**ACTION ITEM**
Each entry is to be printed again word for word.

** Opening INFORMATION SUPPLIED block **

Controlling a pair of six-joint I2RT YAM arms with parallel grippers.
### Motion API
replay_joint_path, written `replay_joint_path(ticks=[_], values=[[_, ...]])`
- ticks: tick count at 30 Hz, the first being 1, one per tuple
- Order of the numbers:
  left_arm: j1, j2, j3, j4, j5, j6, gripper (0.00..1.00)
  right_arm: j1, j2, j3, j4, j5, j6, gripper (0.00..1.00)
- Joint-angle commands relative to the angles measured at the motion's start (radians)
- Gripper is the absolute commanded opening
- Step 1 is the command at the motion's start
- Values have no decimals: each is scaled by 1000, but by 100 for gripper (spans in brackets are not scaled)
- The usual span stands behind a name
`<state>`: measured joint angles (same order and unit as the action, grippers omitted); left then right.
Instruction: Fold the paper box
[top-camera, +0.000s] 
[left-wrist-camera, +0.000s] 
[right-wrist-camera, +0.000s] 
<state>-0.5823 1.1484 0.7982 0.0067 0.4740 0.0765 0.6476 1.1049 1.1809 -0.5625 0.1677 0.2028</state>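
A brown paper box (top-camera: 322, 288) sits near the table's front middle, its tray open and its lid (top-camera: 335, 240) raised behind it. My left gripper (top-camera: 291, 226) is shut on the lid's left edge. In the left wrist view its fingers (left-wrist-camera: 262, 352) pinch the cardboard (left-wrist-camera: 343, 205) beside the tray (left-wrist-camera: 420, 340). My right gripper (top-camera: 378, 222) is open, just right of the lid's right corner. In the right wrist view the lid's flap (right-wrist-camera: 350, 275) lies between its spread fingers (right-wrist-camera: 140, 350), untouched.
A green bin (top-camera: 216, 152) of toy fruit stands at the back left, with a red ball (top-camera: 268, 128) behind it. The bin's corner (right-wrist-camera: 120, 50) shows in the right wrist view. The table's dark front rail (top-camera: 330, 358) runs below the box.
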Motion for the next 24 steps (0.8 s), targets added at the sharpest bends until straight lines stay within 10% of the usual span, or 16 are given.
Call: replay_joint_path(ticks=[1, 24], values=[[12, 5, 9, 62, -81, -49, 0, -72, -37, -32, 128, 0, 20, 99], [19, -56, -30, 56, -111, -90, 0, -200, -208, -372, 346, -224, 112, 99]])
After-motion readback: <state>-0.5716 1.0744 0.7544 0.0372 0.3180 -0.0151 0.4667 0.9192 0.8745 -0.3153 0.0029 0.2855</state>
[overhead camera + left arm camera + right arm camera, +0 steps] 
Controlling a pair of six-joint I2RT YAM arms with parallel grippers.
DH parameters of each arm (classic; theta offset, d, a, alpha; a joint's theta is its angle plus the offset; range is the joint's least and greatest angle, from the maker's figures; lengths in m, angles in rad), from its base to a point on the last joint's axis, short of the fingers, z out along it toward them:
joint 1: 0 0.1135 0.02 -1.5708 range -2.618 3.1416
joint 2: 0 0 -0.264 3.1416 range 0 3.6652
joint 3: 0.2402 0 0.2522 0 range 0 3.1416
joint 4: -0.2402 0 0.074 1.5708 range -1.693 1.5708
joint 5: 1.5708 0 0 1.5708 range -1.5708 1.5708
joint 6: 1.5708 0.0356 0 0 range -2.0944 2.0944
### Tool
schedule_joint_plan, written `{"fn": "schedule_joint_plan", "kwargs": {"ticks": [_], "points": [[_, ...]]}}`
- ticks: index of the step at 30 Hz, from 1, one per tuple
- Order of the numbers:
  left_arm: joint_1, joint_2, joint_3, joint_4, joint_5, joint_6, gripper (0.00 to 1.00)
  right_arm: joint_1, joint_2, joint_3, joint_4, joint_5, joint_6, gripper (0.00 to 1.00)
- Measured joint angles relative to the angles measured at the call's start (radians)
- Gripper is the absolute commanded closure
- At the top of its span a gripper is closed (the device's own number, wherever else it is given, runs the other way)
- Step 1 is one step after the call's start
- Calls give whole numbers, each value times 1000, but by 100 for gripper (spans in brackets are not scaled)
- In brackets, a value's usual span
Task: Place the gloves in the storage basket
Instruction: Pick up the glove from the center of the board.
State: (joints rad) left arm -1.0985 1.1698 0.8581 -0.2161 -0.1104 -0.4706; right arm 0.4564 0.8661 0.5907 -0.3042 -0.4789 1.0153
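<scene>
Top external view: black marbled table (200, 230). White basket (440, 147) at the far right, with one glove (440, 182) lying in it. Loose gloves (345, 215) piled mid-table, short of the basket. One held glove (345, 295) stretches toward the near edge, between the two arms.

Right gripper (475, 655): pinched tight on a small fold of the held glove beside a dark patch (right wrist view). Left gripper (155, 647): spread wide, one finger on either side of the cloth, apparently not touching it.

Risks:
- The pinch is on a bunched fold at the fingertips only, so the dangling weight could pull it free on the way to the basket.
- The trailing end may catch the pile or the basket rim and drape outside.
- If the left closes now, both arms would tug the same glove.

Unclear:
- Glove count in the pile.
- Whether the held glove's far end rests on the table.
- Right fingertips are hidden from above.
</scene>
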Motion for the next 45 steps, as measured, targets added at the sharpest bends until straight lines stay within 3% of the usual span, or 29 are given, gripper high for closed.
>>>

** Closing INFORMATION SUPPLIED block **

**RESPONSE AREA**
Controlling a pair of six-joint I2RT YAM arms with parallel grippers.
### Motion API
replay_joint_path, written `replay_joint_path(ticks=[_], values=[[_, ...]])`
- ticks: tick count at 30 Hz, the first being 1, one per tuple
- Order of the numbers:
  left_arm: j1, j2, j3, j4, j5, j6, gripper (0.00..1.00)
  right_arm: j1, j2, j3, j4, j5, j6, gripper (0.00..1.00)
- Joint-angle commands relative to the angles measured at the motion's start (radians)
- Gripper is the absolute commanded opening
- Step 1 is the command at the motion's start
- Values have no decimals: each is scaled by 1000, but by 100 for gripper (spans in brackets are not scaled)
- The usual span stands behind a name
`<state>`: measured joint angles (same order and unit as the action, grippers omitted); left then right.
Instruction: Fold the paper box
[top-camera, +0.000s] 
[left-wrist-camera, +0.000s] 
[right-wrist-camera, +0.000s] 
<state>-0.5823 1.1484 0.7982 0.0067 0.4740 0.0765 0.6476 1.1049 1.1809 -0.5625 0.1677 0.2028</state>
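A brown paper box (top-camera: 322, 288) sits near the table's front middle, its tray open and its lid (top-camera: 335, 240) raised behind it. My left gripper (top-camera: 291, 226) is shut on the lid's left edge. In the left wrist view its fingers (left-wrist-camera: 262, 352) pinch the cardboard (left-wrist-camera: 343, 205) beside the tray (left-wrist-camera: 420, 340). My right gripper (top-camera: 378, 222) is open, just right of the lid's right corner. In the right wrist view the lid's flap (right-wrist-camera: 350, 275) lies between its spread fingers (right-wrist-camera: 140, 350), untouched.
A green bin (top-camera: 216, 152) of toy fruit stands at the back left, with a red ball (top-camera: 268, 128) behind it. The bin's corner (right-wrist-camera: 120, 50) shows in the right wrist view. The table's dark front rail (top-camera: 330, 358) runs below the box.
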Motion for the next 24 steps (0.8 s), targets added at the sharpest bends until straight lines stay within 10% of the usual span, or 16 are given.
Call: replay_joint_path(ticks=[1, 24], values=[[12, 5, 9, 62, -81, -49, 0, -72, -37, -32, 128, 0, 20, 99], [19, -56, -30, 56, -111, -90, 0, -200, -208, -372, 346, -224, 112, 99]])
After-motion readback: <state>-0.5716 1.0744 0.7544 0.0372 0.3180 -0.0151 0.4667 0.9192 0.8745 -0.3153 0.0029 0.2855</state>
[overhead camera + left arm camera + right arm camera, +0 steps] 
Controlling a pair of six-joint I2RT YAM arms with parallel grippers.
DH parameters of each arm (classic; theta offset, d, a, alpha; a joint's theta is its angle plus the offset; range is the joint's least and greatest angle, from the maker's figures; lengths in m, angles in rad), from its base to a point on the last joint's axis, short of the fingers, z out along it toward them:
joint 1: 0 0.1135 0.02 -1.5708 range -2.618 3.1416
joint 2: 0 0 -0.264 3.1416 range 0 3.6652
joint 3: 0.2402 0 0.2522 0 range 0 3.1416
joint 4: -0.2402 0 0.074 1.5708 range -1.693 1.5708
joint 5: 1.5708 0 0 1.5708 range -1.5708 1.5708
joint 6: 1.5708 0.0356 0 0 range -2.0944 2.0944
### Tool
schedule_joint_plan, written `{"fn": "schedule_joint_plan", "kwargs": {"ticks": [_], "points": [[_, ...]]}}`
- ticks: index of the step at 30 Hz, from 1, one per tuple
- Order of the numbers:
  left_arm: joint_1, joint_2, joint_3, joint_4, joint_5, joint_6, gripper (0.00 to 1.00)
  right_arm: joint_1, joint_2, joint_3, joint_4, joint_5, joint_6, gripper (0.00 to 1.00)
- Measured joint angles relative to the angles measured at the call's start (radians)
- Gripper is the absolute commanded closure
- At the top of its span a gripper is closed (the device's own number, wherever else it is given, runs the other way)
- Step 1 is one step after the call's start
- Calls give whole numbers, each value times 1000, but by 100 for gripper (spans in brackets are not scaled)
- In brackets, a value's usual span
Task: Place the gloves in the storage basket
Instruction: Pick up the glove from the center of the board.
State: (joints rad) left arm -1.0985 1.1698 0.8581 -0.2161 -0.1104 -0.4706; right arm 0.4564 0.8661 0.5907 -0.3042 -0.4789 1.0153
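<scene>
Top external view: black marbled table (200, 230). White basket (440, 147) at the far right, with one glove (440, 182) lying in it. Loose gloves (345, 215) piled mid-table, short of the basket. One held glove (345, 295) stretches toward the near edge, between the two arms.

Right gripper (475, 655): pinched tight on a small fold of the held glove beside a dark patch (right wrist view). Left gripper (155, 647): spread wide, one finger on either side of the cloth, apparently not touching it.

Risks:
- The pinch is on a bunched fold at the fingertips only, so the dangling weight could pull it free on the way to the basket.
- The trailing end may catch the pile or the basket rim and drape outside.
- If the left closes now, both arms would tug the same glove.

Unclear:
- Glove count in the pile.
- Whether the held glove's far end rests on the table.
- Right fingertips are hidden from above.
</scene>
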Motion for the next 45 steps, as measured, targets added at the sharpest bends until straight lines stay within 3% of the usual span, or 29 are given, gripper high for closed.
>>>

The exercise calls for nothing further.